** WORK INSTRUCTION **
From the data below, copy exactly the lines that lie between the one holding "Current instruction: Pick" and the one holding "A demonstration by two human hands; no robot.", including both, and nothing more.

** DATA SEGMENT **
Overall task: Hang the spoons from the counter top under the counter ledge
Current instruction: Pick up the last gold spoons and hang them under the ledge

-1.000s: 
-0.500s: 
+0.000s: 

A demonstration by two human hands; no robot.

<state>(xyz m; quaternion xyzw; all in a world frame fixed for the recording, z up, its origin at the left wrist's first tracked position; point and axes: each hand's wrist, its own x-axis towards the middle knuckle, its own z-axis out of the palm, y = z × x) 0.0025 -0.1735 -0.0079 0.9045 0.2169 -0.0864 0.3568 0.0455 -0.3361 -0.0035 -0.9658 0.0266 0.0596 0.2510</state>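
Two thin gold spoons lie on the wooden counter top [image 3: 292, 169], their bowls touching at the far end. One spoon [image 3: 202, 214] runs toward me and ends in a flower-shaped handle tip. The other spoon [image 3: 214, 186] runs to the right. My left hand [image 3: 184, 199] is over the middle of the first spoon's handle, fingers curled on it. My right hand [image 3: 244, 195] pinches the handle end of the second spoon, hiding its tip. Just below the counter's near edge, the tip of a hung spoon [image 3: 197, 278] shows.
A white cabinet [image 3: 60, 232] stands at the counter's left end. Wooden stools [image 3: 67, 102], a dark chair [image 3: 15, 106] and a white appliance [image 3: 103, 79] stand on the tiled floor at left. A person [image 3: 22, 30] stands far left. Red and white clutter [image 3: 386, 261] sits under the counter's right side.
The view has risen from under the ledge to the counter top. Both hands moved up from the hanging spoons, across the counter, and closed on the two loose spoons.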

** SOLUTION **
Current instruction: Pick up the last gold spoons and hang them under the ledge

-1.000s: 
-0.500s: 
+0.000s: 

A demonstration by two human hands; no robot.

No further output is expected.